Meltem gülümsedi Poyraz'a. Aslında o ne kadar yakışıklı göründüğünün farkında değildi. Siyah smokin şeklindeki takım elbisesi onu haddinden fazla çekici göstermişti kadınların gözü Poyraz'daydı ve bu çok canını sıkmıştı hayatında ilk kez birisini kıskanmıştı,

Bir süre daha birbirlerini süzdükten sonra Poyraz lafa girdi söylemeden geçemeyecekti,

''Muhteşem görünüyorsun.''

''Teşekkürler sende öyle...''

''Ben ne diyeceğimi bilemiyorum sanırım salondaki en şanslı kişi benim, bu güzel kız benim yanımda nede olsa...''Meltem hafifçe kızarmıştı bu kadar iltifata alışkın değildi çünkü,

''Of Poyraz yine utandıracaksın beni...''diyerek birazcık sitem etti.Poyraz'sa Meltem'e önce gülümsemiş sonra;

''Hadi gel, seni birisiyle tanıştırmam lazım.'' diyerek elinden tutup çekiştirmeye başlamıştı. Meltem'se çocuk gibi bir rüzgara kapılmış gidiyordu. Adı Poyraz'dı bu rüzgarın. Onu çaresizce ardından sürüklüyordu ve o sadece seyrediyordu kendini ...

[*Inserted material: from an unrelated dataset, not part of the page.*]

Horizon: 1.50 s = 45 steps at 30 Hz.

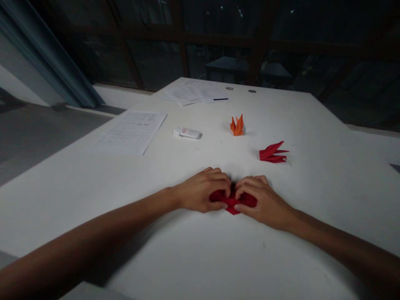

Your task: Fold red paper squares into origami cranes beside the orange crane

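Observation:
Between my two hands lies a sheet of red paper (233, 203), partly folded, its near corner pointing toward me. My left hand (206, 189) is closed on the paper's left part, thumb low and fingers curled over the top. On the other side, my right hand (262, 200) pinches the right part the same way. Both thumbs come close together near the middle, and the fingers hide much of the paper. Beyond my right hand rests a folded red paper piece (272, 153) with pointed ends. An orange folded paper piece (237, 126) stands farther back.
A white bottle (188, 133) lies on its side on the white table (187, 254). To the left is a printed sheet (131, 131). Several papers (187, 93) and a dark pen (220, 99) lie at the far end, near two round metal discs (251, 91). Dark windows stand behind.

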Motion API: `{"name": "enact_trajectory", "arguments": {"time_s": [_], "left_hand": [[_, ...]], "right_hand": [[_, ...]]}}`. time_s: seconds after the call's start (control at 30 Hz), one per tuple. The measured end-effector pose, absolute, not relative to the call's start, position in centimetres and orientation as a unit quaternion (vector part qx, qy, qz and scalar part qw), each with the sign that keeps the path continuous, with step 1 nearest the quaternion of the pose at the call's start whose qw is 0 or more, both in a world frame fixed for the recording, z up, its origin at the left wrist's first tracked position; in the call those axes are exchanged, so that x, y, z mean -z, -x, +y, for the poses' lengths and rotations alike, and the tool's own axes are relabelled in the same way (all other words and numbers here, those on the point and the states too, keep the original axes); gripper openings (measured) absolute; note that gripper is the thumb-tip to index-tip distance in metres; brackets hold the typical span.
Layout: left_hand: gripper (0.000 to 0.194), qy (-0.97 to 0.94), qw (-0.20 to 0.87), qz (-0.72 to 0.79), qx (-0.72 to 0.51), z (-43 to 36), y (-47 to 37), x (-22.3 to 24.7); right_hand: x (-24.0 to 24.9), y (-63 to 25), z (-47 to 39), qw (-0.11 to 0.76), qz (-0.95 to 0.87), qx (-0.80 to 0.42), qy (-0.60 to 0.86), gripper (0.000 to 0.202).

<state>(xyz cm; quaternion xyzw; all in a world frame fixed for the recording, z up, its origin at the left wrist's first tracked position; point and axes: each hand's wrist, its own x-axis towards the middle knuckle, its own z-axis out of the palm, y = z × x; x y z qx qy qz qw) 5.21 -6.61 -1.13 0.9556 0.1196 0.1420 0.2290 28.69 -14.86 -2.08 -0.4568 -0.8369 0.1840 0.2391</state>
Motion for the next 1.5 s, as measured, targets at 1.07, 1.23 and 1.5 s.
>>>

''Dedecim bak tanıştırayım. Meltem hanım... Peyzaj mimarımız, otelin bu muhteşem bahçesi bu güzel bayanın ellerinden çıktı. Canım, bu yakışıklı adamda dedem Reşat Ahmet el-Zarraf.'' Reşat Bey'in elini sıkarken tedirgindi Meltem. İlk kez Poyraz'ın aile büyüklerinden birisi ile tanışıyordu.

''Demek otelimizin bahçesinin bu muhteşem görüntüsünü sana borçluyuz. Çok memnun oldum ve tebrikler kızım...''demişti Reşat bey, ona kızım demesi Meltem'i sevindirmişti resmi değildi, göründüğü gibi korkutucuda değildi halbuki onun hakkında neler duymuştu. Dubai'de dört karısı olduğu onlara acımasız davrandığı, iş hayatındaki katı kuralları huysuzluğu gizli aile yapısı her şey Reşat Beyi duvarlarla örülü bir adam yapıyordu ama o adam Meltem'e elini uzatıp babacan tavrıyla bakmış ve kızım diyerek tebrik etmişti,

''Ben, teşekkür ederim efendim sadece işimi yaptım...''dedi.

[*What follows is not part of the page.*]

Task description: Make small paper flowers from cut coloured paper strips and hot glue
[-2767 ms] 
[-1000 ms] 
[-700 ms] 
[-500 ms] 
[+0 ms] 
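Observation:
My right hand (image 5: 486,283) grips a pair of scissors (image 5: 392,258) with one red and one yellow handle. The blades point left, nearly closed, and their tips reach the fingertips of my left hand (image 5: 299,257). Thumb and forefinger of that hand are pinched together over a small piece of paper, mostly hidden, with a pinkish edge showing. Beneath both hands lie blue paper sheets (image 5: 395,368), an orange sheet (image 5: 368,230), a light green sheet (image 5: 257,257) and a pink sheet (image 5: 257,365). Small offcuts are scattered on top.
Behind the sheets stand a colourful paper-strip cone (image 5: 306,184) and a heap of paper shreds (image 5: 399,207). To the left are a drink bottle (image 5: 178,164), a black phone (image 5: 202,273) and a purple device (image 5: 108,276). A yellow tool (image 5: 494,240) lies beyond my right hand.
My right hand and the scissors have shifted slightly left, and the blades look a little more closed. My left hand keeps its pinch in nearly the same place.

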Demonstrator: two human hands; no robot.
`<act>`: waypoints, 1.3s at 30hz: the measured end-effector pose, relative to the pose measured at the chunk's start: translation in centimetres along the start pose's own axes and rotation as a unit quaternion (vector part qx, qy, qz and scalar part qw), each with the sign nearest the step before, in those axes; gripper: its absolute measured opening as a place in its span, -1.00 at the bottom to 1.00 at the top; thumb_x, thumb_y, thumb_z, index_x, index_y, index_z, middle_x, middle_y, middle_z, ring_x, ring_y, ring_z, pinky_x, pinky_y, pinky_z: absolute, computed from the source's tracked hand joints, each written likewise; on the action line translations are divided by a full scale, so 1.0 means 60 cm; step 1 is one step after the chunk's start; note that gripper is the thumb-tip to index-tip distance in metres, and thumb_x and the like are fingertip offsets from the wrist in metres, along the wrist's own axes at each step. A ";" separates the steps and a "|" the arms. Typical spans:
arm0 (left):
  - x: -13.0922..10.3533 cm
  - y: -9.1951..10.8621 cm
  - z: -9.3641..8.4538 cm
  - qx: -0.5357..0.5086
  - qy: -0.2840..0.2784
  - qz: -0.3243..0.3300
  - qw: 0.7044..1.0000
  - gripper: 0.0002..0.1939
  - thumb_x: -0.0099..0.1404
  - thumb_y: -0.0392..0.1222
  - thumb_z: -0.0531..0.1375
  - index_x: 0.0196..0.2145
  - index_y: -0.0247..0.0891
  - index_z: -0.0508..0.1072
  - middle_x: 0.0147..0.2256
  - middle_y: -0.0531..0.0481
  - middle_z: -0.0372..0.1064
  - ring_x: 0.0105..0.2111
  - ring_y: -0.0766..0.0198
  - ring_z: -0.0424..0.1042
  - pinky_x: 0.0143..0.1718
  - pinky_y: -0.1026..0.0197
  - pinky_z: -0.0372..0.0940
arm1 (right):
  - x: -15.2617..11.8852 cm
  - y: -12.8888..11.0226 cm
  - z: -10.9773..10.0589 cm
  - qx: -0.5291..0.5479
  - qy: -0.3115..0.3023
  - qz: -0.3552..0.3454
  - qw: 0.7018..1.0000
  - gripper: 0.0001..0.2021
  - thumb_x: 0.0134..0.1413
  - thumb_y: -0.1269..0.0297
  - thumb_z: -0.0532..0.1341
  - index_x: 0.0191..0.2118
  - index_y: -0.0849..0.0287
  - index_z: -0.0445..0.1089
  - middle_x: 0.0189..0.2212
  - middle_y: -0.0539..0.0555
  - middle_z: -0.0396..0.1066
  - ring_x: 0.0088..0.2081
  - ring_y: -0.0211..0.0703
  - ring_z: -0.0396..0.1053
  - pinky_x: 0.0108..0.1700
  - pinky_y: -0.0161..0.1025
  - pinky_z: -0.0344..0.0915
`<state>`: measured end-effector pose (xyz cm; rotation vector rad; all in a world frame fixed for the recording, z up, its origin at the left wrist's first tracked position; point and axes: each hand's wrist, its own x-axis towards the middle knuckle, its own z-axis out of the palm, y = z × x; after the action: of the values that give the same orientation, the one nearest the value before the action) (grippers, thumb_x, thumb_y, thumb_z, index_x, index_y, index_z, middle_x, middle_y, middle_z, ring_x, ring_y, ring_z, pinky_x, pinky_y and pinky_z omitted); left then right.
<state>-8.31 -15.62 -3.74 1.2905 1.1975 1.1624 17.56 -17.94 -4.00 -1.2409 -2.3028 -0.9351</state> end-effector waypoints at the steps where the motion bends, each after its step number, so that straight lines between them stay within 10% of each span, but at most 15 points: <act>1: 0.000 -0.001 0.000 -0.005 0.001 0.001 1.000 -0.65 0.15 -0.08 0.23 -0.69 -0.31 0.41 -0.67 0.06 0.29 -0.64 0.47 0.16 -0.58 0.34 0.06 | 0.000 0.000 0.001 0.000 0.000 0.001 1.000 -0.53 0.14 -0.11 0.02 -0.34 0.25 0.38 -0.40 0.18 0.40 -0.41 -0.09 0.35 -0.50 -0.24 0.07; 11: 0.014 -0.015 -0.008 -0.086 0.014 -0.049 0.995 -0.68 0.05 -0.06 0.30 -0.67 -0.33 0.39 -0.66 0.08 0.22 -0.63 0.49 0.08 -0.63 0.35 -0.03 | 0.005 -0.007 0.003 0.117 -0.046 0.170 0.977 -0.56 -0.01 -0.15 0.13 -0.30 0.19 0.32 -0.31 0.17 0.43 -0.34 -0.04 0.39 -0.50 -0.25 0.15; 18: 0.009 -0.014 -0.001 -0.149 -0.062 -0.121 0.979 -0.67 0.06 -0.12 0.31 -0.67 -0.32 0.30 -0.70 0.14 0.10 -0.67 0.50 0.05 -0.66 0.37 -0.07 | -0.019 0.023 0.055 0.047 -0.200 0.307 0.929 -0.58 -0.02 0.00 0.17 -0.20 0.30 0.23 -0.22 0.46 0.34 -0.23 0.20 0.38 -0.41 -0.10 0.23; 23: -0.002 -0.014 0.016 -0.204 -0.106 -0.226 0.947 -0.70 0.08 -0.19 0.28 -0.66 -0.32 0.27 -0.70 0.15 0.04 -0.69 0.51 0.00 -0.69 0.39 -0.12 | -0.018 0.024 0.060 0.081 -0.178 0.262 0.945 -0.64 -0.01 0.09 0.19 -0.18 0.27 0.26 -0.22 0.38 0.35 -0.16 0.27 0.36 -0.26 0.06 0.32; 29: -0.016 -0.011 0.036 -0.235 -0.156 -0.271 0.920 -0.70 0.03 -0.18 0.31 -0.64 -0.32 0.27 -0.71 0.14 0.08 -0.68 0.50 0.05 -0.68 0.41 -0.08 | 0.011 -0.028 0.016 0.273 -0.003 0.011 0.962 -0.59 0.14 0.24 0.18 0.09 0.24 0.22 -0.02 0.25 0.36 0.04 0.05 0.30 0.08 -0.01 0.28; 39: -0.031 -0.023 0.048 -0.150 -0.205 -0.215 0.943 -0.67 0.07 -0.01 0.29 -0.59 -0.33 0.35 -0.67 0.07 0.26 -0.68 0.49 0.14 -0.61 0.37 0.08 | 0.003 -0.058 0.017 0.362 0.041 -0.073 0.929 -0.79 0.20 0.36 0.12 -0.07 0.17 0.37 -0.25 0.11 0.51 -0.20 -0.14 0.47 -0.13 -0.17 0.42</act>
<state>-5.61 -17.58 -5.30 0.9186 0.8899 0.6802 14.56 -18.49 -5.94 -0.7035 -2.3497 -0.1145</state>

''Demek hem güzel hem de alçakgönüllüyüz. Poyraz senden bahsettiğinde anlamıştım. Onu bu kadar etkilediğine göre sadece güzel olamaz diye düşünmüştüm, haklıymışım.'' Dediğinde Meltem yanaklarının pembeleştiğini hissetti. Bunu fark eden Reşat Bey'in bu durum hoşuna bile gitmişti. Bu zamanda utangaç ve alçak gönüllü bir aile kızı bulmak çok zordu ona göre...

''Poyraz bey abartmış dediğim gibi ben sadece işimi yaptım istediklerinizi gerçekleştirebildimse ne mutlu bana...''

Reşat Bey ufak bir kahkaha attı;

''Poyraz bey, bence abartmamış az bile söylemiş seninle tanıştığıma mutlu oldum, yine konuşacağız. Daha sonra yakından tanışacağız ne de olsa dedi. Poyraz Meltem'in iyice utanmaya başladığını anlayınca hafifçe kendine doğru çekti,

''Dedeciğim biz izninizle dans edelim.''

''Tabi çocuklar edin. Bende eski dostlarıma bir merhaba diyeyim...'' diyerek uzaklaştı, Meltem biraz olsun rahatlamıştı. Elinde değildi ki o her zaman bu tür durumlardan sıkılmış ve utanmıştı. Yine de Reşat Bey'in babacan ve nazik tavrı onu biraz olsun rahatlatmıştı.

''Deden çok tatlı bir insanmış ben daha farklı bekliyordum.''

''Ne mesela? Asık suratlı, adam yiyen vahşi bir Arap mı?''

''Dalga geçme Poyraz, sadece onun hakkında okuduklarım kendisine hiç uymuyor da...'' Poyraz o an Meltem'in dedesi hakkında basında yazılan garip şeylerden etkilendiğini anlamıştı.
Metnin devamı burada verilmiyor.